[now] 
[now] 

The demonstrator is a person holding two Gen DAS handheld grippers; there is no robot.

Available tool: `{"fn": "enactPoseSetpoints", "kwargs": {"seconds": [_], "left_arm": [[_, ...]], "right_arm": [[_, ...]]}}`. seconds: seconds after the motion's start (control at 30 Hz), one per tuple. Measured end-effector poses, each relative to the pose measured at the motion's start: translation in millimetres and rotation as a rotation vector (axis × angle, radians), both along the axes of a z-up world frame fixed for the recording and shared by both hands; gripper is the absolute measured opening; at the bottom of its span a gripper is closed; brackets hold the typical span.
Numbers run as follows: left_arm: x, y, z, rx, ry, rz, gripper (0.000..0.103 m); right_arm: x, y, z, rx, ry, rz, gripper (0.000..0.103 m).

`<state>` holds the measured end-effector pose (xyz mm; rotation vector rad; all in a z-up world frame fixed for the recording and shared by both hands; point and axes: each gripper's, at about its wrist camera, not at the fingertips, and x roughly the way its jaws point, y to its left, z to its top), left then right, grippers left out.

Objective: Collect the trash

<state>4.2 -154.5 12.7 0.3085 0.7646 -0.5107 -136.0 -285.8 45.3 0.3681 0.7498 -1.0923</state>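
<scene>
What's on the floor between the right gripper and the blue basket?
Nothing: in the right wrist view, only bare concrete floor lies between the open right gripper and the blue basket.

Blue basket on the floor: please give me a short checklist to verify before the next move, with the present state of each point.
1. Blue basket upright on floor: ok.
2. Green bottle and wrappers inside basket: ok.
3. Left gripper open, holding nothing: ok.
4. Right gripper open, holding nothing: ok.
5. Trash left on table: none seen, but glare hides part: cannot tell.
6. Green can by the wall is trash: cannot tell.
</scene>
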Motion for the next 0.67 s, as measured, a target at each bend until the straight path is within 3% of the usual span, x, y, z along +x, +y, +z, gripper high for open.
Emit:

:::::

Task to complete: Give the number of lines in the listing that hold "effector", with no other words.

Answer to the problem: 2